DCCVII. - En errant, en se levant.

C'est là encore un nouveau quartier, à peine plus nouveau que le mien désormais. Il était pour moi longtemps un quartier où je marchais, assez vite, faisant attention de n'y pas croiser les regards toujours surprenants. Mi-terreur d'être vu, mi-espoir d'être inexorablement attendu.

Ce matin, il faisait doux, je ne suis descendu qu'en chemise frippée, à cette boulangerie où l'on faisait souvent la queue, quand il m'arrivait de passer devant. Dans la rangée d'hommes qui venaient chercher leur pain tranché, je me frottais les cheveux, yeux froncés, face au miroir.

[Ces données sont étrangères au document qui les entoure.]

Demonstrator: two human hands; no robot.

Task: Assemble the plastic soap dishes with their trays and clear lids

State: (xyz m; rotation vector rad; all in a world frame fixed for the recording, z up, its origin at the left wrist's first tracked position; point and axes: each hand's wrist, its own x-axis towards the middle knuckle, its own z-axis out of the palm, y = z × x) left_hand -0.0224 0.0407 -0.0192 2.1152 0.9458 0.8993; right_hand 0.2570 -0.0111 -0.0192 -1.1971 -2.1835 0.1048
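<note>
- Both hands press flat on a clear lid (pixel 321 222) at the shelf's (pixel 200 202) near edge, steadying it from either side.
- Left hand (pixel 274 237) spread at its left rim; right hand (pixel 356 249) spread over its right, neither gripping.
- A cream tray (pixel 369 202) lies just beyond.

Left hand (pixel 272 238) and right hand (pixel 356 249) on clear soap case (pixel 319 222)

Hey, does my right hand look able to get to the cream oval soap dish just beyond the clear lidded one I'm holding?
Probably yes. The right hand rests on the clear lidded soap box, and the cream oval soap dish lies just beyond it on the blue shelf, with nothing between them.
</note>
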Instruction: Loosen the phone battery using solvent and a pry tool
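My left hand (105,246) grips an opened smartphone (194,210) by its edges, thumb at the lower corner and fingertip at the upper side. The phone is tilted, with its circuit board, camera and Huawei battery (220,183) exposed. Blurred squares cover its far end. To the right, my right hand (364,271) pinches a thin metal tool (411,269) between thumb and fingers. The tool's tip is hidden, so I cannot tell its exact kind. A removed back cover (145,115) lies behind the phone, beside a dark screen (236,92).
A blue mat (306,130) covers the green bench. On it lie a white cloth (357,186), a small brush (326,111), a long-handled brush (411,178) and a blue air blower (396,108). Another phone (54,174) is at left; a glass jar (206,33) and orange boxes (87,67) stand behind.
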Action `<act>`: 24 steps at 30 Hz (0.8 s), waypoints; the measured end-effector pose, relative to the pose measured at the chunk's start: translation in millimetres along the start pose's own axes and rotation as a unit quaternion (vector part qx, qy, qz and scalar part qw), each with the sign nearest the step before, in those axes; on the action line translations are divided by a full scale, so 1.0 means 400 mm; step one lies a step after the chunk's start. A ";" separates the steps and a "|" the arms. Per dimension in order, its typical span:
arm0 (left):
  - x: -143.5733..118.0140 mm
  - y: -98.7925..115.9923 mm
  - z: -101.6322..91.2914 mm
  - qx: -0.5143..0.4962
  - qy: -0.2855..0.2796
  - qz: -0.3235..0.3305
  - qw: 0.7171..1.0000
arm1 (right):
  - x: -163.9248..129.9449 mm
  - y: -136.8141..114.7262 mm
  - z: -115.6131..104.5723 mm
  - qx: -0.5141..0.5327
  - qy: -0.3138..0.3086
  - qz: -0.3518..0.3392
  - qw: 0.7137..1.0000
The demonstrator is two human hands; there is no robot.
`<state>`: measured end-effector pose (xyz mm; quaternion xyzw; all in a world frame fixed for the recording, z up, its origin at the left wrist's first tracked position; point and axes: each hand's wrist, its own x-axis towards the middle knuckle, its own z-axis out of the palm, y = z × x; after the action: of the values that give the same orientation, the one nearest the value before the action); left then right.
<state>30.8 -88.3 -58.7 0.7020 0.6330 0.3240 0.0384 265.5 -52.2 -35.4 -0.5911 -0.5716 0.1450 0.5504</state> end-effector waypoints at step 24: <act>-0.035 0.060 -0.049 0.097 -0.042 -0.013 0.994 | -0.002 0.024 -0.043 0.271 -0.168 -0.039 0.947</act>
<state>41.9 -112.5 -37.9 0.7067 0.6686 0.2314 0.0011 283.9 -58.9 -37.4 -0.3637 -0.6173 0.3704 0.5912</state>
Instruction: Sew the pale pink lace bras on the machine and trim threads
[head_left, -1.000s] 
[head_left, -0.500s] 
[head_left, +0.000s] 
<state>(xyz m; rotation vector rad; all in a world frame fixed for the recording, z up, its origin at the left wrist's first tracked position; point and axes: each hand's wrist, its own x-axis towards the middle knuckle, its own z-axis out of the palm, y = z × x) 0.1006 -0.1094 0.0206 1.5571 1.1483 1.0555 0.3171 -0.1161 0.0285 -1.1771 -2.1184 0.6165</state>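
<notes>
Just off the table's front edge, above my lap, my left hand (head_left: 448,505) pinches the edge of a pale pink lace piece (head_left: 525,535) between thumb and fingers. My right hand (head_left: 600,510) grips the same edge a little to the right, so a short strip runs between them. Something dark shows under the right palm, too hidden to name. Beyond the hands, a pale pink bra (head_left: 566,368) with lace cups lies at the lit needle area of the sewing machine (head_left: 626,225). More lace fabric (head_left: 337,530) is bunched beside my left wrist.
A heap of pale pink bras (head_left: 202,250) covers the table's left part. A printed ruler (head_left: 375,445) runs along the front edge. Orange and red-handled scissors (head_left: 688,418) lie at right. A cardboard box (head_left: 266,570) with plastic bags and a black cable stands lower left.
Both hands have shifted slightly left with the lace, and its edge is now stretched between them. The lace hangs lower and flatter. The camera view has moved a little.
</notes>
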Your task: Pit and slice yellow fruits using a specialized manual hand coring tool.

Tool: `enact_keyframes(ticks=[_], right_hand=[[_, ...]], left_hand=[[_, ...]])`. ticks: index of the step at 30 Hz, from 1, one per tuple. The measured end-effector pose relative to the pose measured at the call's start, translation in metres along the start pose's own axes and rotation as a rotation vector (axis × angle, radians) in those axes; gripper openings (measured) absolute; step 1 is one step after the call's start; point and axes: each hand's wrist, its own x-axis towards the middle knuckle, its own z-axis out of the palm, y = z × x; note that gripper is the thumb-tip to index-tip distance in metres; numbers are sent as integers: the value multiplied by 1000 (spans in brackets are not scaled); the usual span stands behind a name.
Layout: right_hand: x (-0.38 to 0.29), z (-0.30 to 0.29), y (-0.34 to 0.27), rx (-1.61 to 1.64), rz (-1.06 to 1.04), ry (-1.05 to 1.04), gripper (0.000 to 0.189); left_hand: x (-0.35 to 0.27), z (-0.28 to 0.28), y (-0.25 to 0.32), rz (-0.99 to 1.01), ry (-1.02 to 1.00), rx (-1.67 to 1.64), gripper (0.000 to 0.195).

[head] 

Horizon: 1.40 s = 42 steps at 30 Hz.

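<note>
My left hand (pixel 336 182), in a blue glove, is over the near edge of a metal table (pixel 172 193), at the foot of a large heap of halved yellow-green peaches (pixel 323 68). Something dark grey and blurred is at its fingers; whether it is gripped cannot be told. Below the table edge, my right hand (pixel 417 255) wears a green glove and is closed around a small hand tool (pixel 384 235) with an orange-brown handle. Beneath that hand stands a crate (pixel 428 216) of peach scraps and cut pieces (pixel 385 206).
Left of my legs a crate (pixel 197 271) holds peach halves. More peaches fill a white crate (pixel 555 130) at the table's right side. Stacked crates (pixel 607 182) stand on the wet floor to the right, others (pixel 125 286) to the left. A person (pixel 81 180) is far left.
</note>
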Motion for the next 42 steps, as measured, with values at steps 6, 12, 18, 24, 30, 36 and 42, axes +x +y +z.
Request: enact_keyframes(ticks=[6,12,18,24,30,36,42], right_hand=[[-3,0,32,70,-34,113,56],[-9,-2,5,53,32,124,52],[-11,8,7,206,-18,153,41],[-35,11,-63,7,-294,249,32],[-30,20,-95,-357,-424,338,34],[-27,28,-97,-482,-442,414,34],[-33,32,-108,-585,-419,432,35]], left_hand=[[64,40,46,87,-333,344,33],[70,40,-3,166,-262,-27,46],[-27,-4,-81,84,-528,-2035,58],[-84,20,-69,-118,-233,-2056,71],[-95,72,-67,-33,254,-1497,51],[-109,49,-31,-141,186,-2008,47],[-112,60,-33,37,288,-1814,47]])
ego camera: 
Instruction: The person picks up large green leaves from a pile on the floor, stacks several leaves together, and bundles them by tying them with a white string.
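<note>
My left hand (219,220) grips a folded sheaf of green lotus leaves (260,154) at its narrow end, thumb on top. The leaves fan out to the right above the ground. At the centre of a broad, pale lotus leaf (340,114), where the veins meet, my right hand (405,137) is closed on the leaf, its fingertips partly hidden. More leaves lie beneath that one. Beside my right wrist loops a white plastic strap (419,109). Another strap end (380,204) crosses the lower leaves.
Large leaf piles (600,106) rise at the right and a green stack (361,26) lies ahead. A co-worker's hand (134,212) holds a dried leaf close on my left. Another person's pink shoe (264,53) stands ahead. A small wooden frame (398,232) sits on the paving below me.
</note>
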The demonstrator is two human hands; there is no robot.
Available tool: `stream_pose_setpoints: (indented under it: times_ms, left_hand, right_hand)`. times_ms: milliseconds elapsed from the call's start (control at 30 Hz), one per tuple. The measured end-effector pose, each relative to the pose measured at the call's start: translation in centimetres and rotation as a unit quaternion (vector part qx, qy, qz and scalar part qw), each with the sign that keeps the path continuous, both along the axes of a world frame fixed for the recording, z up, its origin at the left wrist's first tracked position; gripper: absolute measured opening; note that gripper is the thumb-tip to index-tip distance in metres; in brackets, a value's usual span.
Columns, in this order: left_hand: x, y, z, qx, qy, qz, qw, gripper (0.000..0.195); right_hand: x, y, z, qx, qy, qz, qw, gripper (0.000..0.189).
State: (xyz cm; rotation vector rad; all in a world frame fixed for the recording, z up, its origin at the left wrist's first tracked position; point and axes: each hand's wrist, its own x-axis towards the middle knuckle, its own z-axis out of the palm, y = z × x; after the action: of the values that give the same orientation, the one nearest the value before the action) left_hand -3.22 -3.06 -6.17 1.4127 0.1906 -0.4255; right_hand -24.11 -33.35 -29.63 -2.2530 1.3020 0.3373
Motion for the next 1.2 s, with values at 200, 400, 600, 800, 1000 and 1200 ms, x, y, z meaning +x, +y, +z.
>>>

Me tournant, je faillis me trouver contre une joue - tant on est serré, évidemment.

Le garçon avait une couronne de papier sur les cheveux, et de la farine au bout des doigts. Peut-être parce que je me contentais de lui dire bonjour, ou que je le laissais enfin se plaindre de la longueur de sa journée, sans lui demander un pain tranché avec le ton sec et un peu inquiet de celui qui espère toujours se faire séduire fissa, il rajouta un croissant aux amandes dans le sac. Parfois, ce genre d'attentions compte plus qu'un physique de façade.

Lentement ce quartier prend un aspect humain que je ne lui donnais pas. Je devine un peu mieux, désormais, les hommes qui se contentent de fumer, accotés à un lampadaire, tranquillement - et ceux qui marchent, subrepticement, comme si ailleurs toujours il y aurait du mieux.

En rentrant, dans sa cour je croisais Jeanne, qui sortait son chien.